Nussmeier, 48, served as OC for Fresno State, Washington, Alabama, Michigan and Florida from 2009-17 before joining Garrett’s staff last year. Kitna has been a head high school coach since his 16-year playing career ended in 2012. Moore, 30, spent 2018 on Dallas’ staff after retiring following the ’17 season.
It would stand to reason Moore would act as the play-caller, as the assumed OC, but that may not be sorted out just yet. Regardless, it will be interesting to see where the NFC East champions go here given the less experienced staff they plan to assemble to run their 2019 offense.
Cole Beasley Discusses Role
The Jets are expected to hire former Bengals offensive line coach Frank Pollack for the same position, tweets Mike Florio of Pro Football Talk. Pollack did a solid job with Cincinnati in 2018, but he was revered for his work with the Cowboys’ front five from 2013-17. He drew interest from the Packers after being fired by the Bengals, but will now head to New York, where the Jets ranked dead last in Football Outsiders‘ run-blocking metric and 18th in pass protection.
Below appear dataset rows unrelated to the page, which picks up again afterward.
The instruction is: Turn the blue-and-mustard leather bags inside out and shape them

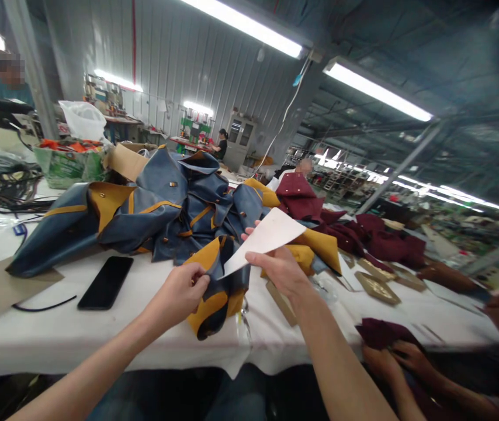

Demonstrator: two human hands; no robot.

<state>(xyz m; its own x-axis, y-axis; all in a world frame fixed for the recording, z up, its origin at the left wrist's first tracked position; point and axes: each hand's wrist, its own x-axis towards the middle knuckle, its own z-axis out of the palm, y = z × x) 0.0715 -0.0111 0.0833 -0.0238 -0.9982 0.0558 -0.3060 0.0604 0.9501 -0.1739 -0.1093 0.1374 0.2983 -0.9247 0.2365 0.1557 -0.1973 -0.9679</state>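
Observation:
My left hand (183, 290) is closed in a pinch on a navy and mustard leather piece (215, 292) that hangs over the front edge of the white table (56, 333). My right hand (281, 268) grips a white card (267, 237), a flat pointed sheet held just above that leather piece. Behind both hands lies a heap of similar navy and mustard pieces (162, 210).
A black phone (106, 282) and a black cable (43, 306) lie on the table at the left. Maroon pieces (363, 234) are piled at the right, with brown card inserts (376, 286). Another person's hands (396, 359) hold maroon material at the lower right. Boxes and wires stand far left.

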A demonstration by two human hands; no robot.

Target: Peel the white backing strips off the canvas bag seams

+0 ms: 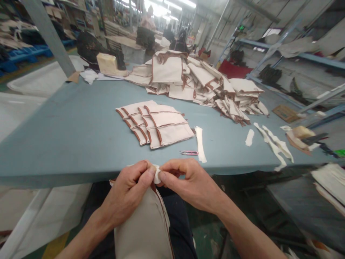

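Note:
Over my lap hangs a beige fabric piece [140, 223] with brown edging. My left hand [134, 189] is closed on its upper edge, thumb on top. Between both hands sticks up a small white cloth strip [157, 175]. My right hand [185, 181] pinches this strip between thumb and fingers, right beside the left fingertips. Just beyond, pink-handled thread snips [189, 153] lie on the blue-grey table [81, 144], next to a longer white strip [200, 144]. Several beige pieces with brown edging [172, 126] lie overlapped in stacks behind them.
A large heap of beige pieces [172, 72] covers the back of the table. A yellowish block [107, 63] stands at back left. White scraps [273, 142] and another block [303, 133] lie on the right. White bins [24, 111] flank the left edge; people are far behind.

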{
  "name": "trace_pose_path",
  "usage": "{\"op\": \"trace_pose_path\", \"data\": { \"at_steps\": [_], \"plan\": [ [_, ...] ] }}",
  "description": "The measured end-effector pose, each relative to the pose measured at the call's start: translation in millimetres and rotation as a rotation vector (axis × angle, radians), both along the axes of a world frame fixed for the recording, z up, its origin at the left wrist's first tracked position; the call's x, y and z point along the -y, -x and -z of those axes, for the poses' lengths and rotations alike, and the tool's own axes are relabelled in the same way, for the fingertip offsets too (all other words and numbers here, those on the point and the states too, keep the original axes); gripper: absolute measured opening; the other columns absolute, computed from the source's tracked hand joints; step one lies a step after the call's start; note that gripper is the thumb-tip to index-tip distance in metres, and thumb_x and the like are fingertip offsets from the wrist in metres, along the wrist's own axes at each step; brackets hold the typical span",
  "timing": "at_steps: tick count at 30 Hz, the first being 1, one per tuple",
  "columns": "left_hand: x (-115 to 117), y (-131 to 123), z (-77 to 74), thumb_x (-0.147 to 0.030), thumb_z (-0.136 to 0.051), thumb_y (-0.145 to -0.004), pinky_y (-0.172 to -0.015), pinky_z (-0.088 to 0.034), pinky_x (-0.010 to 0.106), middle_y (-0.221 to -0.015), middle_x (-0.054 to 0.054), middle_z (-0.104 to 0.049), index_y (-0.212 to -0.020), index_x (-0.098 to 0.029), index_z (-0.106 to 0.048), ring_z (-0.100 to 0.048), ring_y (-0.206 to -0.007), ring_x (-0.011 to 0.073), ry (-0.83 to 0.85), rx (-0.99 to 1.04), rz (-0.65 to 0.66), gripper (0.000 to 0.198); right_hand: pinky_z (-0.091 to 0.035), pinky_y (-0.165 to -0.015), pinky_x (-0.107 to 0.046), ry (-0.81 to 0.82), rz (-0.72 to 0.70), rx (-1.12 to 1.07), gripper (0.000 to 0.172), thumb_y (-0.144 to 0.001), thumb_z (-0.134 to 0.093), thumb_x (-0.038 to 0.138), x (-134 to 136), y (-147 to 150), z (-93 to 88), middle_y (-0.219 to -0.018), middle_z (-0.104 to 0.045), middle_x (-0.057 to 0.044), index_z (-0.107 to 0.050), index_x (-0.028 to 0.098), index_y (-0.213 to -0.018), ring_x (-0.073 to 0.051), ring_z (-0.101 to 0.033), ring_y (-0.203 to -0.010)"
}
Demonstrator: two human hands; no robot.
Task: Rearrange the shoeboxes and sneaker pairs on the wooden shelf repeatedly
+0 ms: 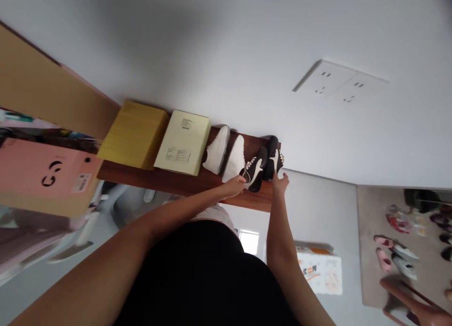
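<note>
Dark sneaker [257,169] was grasped at its near end by the left hand [233,187], right hand [280,182] touching its mate [273,155], grip unclear; aligning toes seemed wise.

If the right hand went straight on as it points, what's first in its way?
Most likely the rightmost black-and-white shoe, directly ahead of the right hand; depth is unclear, so they may already touch.
</note>
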State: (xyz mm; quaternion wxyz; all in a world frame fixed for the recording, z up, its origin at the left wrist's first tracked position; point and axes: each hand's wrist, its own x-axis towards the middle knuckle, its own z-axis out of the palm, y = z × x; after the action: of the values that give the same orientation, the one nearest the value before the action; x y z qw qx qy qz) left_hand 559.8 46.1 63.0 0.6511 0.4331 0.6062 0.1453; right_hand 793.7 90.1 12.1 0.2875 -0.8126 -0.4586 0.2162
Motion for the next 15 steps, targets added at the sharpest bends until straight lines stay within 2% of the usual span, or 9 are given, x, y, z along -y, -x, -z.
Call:
{"op": "trace_pose_path", "data": {
  "at_steps": [2,3,5,8,11,15],
  "plan": [
    [13,45,-17.7,-0.031,-0.063,-0.088,-0.090,-0.057,0.034,-0.099,0.006,-0.079,-0.103,-0.023,-0.071,-0.075,-0.095,0.0234,-0.039,-0.080,0.090,0.019,-0.052,-0.111,-0.052,-0.049,0.167,0.034,0.059,-0.092,-0.053,0.045,21,3,-4.8,-0.134,-0.063,-0.026,-0.060,0.008,-0.138,-0.037,-0.063,-0.126],
    [21,70,-24.9,-0.030,-0.063,-0.087,-0.094,-0.056,0.034,-0.102,0.006,-0.080,-0.100,-0.024,-0.072,-0.075,-0.100,0.0248,-0.079,-0.125,0.130,0.017,-0.052,-0.112,-0.052,-0.061,0.191,0.029,0.061,-0.092,-0.052,0.047,32,6,-6.5,-0.138,-0.061,-0.025,-0.059,0.010,-0.140,-0.036,-0.063,-0.128],
    [37,122,-34.7,-0.028,-0.060,-0.086,-0.101,-0.054,0.037,-0.109,0.008,-0.080,-0.099,-0.025,-0.073,-0.074,-0.107,0.0270,-0.143,-0.253,0.114,0.019,-0.056,-0.106,-0.051,-0.043,0.120,-0.069,0.058,-0.091,-0.055,0.049,55,17,-8.7,-0.134,-0.064,-0.023,-0.062,0.012,-0.136,-0.034,-0.066,-0.122],
    [59,198,-39.1,-0.027,-0.058,-0.084,-0.106,-0.053,0.042,-0.120,0.012,-0.078,-0.104,-0.024,-0.073,-0.073,-0.115,0.0310,-0.172,-0.437,0.027,0.025,-0.059,-0.098,-0.049,-0.040,-0.010,-0.217,0.049,-0.089,-0.057,0.048,82,51,-12.9,-0.126,-0.068,-0.019,-0.067,0.016,-0.125,-0.032,-0.069,-0.115],
    [72,266,-38.8,-0.029,-0.056,-0.084,-0.109,-0.053,0.044,-0.126,0.015,-0.076,-0.109,-0.023,-0.072,-0.072,-0.119,0.0331,-0.175,-0.539,-0.048,0.030,-0.060,-0.094,-0.047,-0.053,-0.076,-0.314,0.043,-0.088,-0.059,0.049,96,107,-25.2,-0.121,-0.071,-0.017,-0.068,0.018,-0.117,-0.029,-0.071,-0.108],
    [71,339,-42.6,-0.031,-0.056,-0.084,-0.111,-0.052,0.044,-0.125,0.014,-0.077,-0.110,-0.024,-0.071,-0.071,-0.120,0.0328,-0.224,-0.562,-0.081,0.030,-0.061,-0.091,-0.044,0.022,-0.273,-0.538,0.034,-0.088,-0.062,0.049,95,209,-54.7,-0.105,-0.076,-0.010,-0.069,0.022,-0.107,-0.026,-0.072,-0.095]
  ]
}}
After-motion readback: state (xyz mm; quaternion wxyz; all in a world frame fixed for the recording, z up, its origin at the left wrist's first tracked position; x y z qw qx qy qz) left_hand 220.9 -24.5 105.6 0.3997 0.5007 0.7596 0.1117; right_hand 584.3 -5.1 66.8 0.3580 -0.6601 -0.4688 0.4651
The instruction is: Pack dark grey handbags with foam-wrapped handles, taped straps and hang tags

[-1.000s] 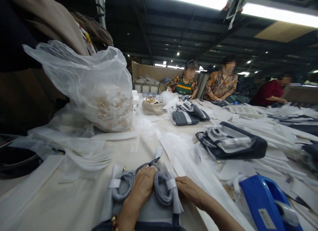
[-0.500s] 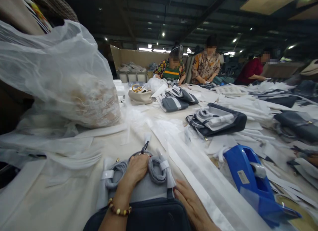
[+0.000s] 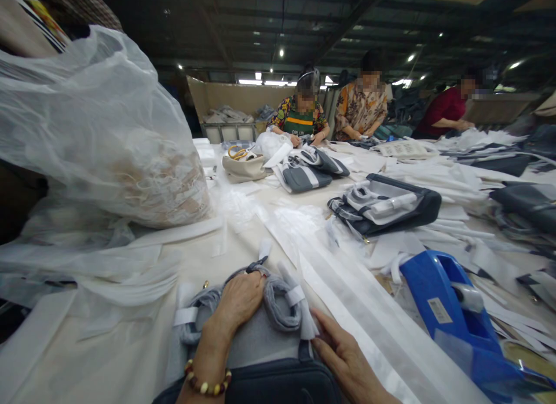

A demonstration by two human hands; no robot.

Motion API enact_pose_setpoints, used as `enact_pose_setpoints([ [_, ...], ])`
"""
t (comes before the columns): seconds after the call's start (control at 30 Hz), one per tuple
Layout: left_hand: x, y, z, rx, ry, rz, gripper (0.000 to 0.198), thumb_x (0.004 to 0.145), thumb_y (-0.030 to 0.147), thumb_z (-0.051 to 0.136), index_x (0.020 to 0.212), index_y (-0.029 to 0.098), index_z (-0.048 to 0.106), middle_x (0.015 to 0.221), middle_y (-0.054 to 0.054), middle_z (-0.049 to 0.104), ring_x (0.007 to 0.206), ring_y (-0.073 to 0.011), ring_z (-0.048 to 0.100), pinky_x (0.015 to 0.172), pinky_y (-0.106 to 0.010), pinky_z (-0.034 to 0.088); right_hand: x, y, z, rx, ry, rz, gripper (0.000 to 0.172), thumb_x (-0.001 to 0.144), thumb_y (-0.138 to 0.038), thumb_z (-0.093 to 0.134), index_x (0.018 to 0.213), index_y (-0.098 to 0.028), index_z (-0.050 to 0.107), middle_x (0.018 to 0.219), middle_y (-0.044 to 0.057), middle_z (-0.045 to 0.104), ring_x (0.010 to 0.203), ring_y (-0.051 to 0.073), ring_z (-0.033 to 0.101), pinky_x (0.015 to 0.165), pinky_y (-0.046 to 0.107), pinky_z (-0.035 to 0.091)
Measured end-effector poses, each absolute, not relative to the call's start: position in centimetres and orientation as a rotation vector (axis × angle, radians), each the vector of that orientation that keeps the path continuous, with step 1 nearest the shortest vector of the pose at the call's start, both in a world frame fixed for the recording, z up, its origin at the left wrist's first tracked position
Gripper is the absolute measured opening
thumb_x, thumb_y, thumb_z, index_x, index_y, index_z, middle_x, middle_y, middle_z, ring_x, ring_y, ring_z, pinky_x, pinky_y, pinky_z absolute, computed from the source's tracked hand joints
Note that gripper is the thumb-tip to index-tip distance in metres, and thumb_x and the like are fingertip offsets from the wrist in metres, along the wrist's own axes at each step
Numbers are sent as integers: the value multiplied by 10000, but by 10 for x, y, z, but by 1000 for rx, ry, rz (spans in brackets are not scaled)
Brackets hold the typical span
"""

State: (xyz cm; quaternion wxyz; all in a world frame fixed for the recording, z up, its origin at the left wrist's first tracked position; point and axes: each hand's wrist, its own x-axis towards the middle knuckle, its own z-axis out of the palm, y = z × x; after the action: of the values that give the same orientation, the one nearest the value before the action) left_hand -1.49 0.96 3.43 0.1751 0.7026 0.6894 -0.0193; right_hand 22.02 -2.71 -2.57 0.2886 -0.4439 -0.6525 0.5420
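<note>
A dark navy handbag (image 3: pixel 278 381) with a grey upper part lies before me at the bottom of the head view. Its coiled grey straps (image 3: pixel 282 303) are bound with white bands. My left hand (image 3: pixel 241 300) reaches over the grey part, its fingers curled on a dark strap tab (image 3: pixel 257 266) at the far edge; the fingertips are partly hidden. My right hand (image 3: pixel 343 355) rests along the bag's right side, fingers stretched and thumb apart, touching beside a white wrapping piece (image 3: pixel 308 323).
A blue tape dispenser (image 3: pixel 452 311) stands at the right. Behind it lie another dark bag (image 3: pixel 386 207) and loose white sheets. A large translucent plastic sack (image 3: pixel 108 132) fills the left. Farther back are a beige pouch (image 3: pixel 243 168) and several co-workers across the table.
The view has shifted a little. My right hand's thumb and fingers have spread further apart beside the bag. My left hand stays at its far edge.
</note>
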Motion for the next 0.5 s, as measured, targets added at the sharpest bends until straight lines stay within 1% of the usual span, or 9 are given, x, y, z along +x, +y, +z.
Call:
enact_pose_setpoints([
  [0.1, -15, 11, 34, 1978, 1938, -23, 374, 938, 163, 236, 938, 125, 608, 1004, -138, 682, 943, -237, 637, 866, -345, 445, 218, -24, -36, -1244, -1596, 1487, 544, 751, -334, 572, 1276, -197, 542, 1292, 88, 572, 1239, 287, 469, 1046, 439, 349],
  [0.2, -19, 6, 39, 1948, 1962, 39, 383, 932, 183, 217, 910, 144, 597, 988, -127, 682, 929, -228, 634, 854, -338, 441, 212, -23, -38, -1291, -1469, 1523, 622, 664, -280, 574, 1273, -168, 517, 1240, 101, 586, 1188, 277, 504, 989, 396, 394],
  [0.27, -26, 0, 46, 1900, 1993, 148, 396, 923, 209, 192, 868, 161, 582, 947, -115, 683, 898, -218, 632, 829, -329, 443, 207, -23, -34, -1319, -1388, 1620, 708, 617, -262, 557, 1305, -128, 454, 1069, 94, 633, 1022, 258, 589, 872, 359, 452],
  [0.3, -30, -4, 50, 1856, 1998, 243, 394, 912, 232, 193, 829, 171, 573, 914, -108, 683, 871, -215, 630, 811, -327, 445, 204, -24, -31, -1334, -1360, 1689, 745, 608, -259, 544, 1325, -108, 416, 944, 68, 637, 899, 239, 616, 788, 340, 467],
  [0.33, -35, -8, 54, 1799, 1991, 359, 382, 895, 263, 207, 786, 179, 564, 878, -103, 680, 843, -217, 625, 789, -327, 448, 201, -24, -27, -1356, -1351, 1748, 766, 606, -256, 531, 1339, -92, 384, 829, 34, 613, 781, 218, 615, 707, 320, 462],
  [0.37, -40, -11, 58, 1733, 1969, 482, 366, 873, 301, 232, 745, 186, 554, 840, -96, 674, 815, -221, 618, 766, -329, 450, 199, -23, -23, -1386, -1372, 1771, 769, 609, -249, 521, 1344, -86, 369, 753, 5, 577, 694, 197, 593, 648, 303, 443],
  [0.4, -44, -15, 62, 1665, 1934, 598, 347, 847, 340, 265, 703, 192, 545, 793, -85, 663, 784, -223, 610, 744, -329, 452, 197, -23, -20, -1424, -1427, 1748, 755, 616, -238, 514, 1343, -93, 368, 724, -11, 551, 651, 181, 571, 619, 291, 425],
  [0.5, -55, -24, 71, 1490, 1824, 844, 308, 780, 408, 365, 606, 204, 515, 650, -31, 595, 694, -209, 576, 674, -308, 457, 198, -23, -17, -1526, -1657, 1484, 641, 675, -219, 493, 1306, -140, 412, 799, 3, 564, 662, 158, 558, 642, 280, 425],
])
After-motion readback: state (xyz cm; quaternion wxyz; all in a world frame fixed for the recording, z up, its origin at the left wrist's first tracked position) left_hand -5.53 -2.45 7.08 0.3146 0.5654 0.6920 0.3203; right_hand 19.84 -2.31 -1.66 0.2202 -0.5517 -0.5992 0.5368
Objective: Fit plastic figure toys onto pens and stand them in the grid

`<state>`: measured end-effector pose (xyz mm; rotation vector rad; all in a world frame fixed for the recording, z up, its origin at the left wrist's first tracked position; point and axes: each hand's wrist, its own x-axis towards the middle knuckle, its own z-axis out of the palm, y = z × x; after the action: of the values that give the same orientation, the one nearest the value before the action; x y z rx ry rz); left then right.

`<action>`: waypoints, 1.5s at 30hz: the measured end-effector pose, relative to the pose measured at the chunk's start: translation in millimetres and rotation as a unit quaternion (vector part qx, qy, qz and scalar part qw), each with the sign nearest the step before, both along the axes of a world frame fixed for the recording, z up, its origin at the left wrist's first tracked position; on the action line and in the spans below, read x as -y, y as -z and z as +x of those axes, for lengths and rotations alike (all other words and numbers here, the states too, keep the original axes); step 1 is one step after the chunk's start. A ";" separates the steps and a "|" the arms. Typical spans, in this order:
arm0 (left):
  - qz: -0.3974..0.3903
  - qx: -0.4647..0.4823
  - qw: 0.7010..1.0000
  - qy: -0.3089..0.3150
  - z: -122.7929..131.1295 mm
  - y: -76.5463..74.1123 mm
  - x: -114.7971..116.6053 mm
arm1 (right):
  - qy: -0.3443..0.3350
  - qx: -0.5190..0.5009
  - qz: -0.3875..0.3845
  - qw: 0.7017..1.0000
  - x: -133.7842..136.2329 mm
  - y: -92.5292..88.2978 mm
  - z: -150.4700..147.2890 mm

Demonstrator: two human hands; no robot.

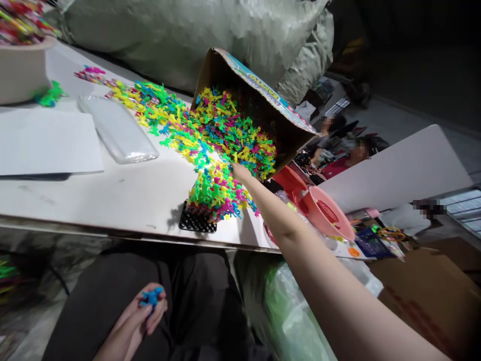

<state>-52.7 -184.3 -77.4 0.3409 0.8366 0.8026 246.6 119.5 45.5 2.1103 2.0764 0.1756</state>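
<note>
In my left hand (145,311), low over my lap, a small blue plastic figure (151,297) is gripped between curled fingers and thumb. My right hand (238,173) reaches across the table to the heap of small figures (240,133) in green, yellow, pink and blue. That heap spills from a cardboard box (293,115) lying on its side. The right fingers are buried among the figures, so their grip is hidden. Just nearer to me, a black perforated tray (197,223) holds many figures packed close together.
A clear plastic packet (120,130) and white sheets (48,140) lie left on the table (124,200). A tub (22,70) stands far left. Large sacks (180,35) line the back. Pink basins (328,210) sit right. People (356,155) are in the background.
</note>
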 end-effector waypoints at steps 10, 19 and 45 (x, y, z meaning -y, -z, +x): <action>-0.050 -0.008 0.998 -0.048 0.8 -0.2 -0.3 | 0.028 -0.028 -0.026 0.999 -9.3 -7.9 5.1; -0.012 -0.008 0.999 -0.033 0.0 3.9 0.7 | 0.064 -0.033 0.084 0.994 -2.6 -15.8 28.5; 0.052 -0.037 0.996 0.068 15.8 10.1 -3.8 | -0.115 -0.004 0.113 0.987 -60.7 3.6 -19.9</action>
<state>-37.0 -180.5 -87.5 0.5171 0.8327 0.7123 226.7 180.2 41.9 1.9805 2.4034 0.4553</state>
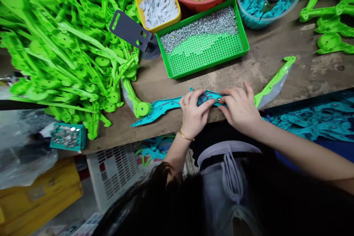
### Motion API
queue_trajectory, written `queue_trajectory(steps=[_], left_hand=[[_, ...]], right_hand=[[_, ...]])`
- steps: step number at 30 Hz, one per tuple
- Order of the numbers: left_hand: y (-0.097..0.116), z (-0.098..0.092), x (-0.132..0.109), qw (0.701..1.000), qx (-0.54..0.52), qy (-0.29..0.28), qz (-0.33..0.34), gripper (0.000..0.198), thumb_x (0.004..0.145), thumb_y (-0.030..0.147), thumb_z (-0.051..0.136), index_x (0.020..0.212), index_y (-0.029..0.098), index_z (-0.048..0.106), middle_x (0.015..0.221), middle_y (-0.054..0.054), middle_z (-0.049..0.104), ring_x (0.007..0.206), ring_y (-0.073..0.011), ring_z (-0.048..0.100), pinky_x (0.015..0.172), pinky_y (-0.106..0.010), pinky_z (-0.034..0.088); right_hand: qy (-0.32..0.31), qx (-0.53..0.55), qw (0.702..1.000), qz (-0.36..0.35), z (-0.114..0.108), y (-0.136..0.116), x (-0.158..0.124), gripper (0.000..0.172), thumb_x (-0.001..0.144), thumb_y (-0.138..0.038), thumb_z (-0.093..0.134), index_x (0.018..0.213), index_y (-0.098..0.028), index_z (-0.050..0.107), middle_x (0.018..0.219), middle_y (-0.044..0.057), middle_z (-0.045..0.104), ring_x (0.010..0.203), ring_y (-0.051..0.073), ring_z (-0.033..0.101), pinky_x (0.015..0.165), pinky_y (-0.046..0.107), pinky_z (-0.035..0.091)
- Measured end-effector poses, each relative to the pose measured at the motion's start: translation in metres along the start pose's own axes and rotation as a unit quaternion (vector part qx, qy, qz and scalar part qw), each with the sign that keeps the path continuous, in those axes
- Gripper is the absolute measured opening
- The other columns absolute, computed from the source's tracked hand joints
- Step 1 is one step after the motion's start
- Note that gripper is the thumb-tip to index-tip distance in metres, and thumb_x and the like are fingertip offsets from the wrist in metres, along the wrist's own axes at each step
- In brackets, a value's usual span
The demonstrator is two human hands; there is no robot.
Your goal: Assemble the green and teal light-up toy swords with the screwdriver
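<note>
just above the lower middle of the frame, we see the left hand (195,108) grasping the blue shell (163,107) near the surface's (271,53) front edge; the right hand (241,108) bends over its middle, and we cannot tell what it grips. we judge the shell light and stiff, best held by its broad body (the thin wires (205,97) look fragile). beyond, the arm hides where the green limb (272,84) right of centre joins.
</note>
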State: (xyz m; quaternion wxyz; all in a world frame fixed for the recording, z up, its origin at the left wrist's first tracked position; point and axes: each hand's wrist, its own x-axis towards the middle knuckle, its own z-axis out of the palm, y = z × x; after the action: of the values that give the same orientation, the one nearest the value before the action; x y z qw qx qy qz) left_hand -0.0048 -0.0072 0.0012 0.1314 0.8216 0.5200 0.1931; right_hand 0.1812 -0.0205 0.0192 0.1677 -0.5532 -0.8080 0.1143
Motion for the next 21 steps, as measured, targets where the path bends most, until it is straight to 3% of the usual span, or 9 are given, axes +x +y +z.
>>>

Before hiring Pollack, the Jets also had interest in former 49ers assistant OL coach Adam Stenavich, per Manish Mehta of the New York Daily News (Twitter link). Stenavich has since joined the Packers’ staff as offensive line coach.
- Dez Bryant regularly criticized the Cowboys‘ front office and coaching staff before and — especially — after being released, and now another Dallas receiver has taken the same tact. “Honestly, the front office pushes who they want to get the ball to,” Cole Beasley tweeted on Tuesday. “I haven’t been a huge priority in that regard. Maybe that will change but I’m not sure. More balls come my way in 2 minute drill where nothing is planned.” In 2018, the 29-year-old Beasley ranked second on the Cowboys in targets, receptions, and yardage, and tied for second with three touchdowns. His four-year, $13.6MM extension expires in March, at which point he’ll hit the free agent market.
Latest On Cowboys, Demarcus Lawrence
Last year, the Cowboys and Demarcus Lawrence were unable to come to terms on a long-term deal, which resulted in Lawrence playing out the season on the one-year franchise tag. This time around, it sounds like the Cowboys are much more eager to get something done. 
“I wouldn’t say we were a long ways apart; we were apart,” Jones said of last year’s talks (via Kate Hairopoulos of the Dallas News). “Certainly DeMarcus has done his part to make us feel more comfortable. He put together now two back-to-back, double-digit sack seasons. Of course he’s a leader by example. … Nothing’s changed in terms of my opinion, except for the better.”
Lawrence was plagued by back issues earlier in his career, but he has now turned in two consecutive healthy seasons. In 2017, he had 14.5 sacks, 58 total tackles, and four forced fumbles. This year, he had 10.5 sacks, 64 stops, two forced fumbles, and an interception. The Cowboys asked for a repeat of ’17 and they more or less got it, which has made them comfortable with a longer arrangement.
Last year, Lawrence earned $17.143MM under the franchise tender, but he has already said he’s not open to playing on the tag in 2019. Both sides now seem on the same page, but a new deal for Lawrence won’t come cheap. The Cowboys defensive star may have his eye on deals signed by Aaron Donald and Khalil Mack, which each exceeded the $22MM/year mark.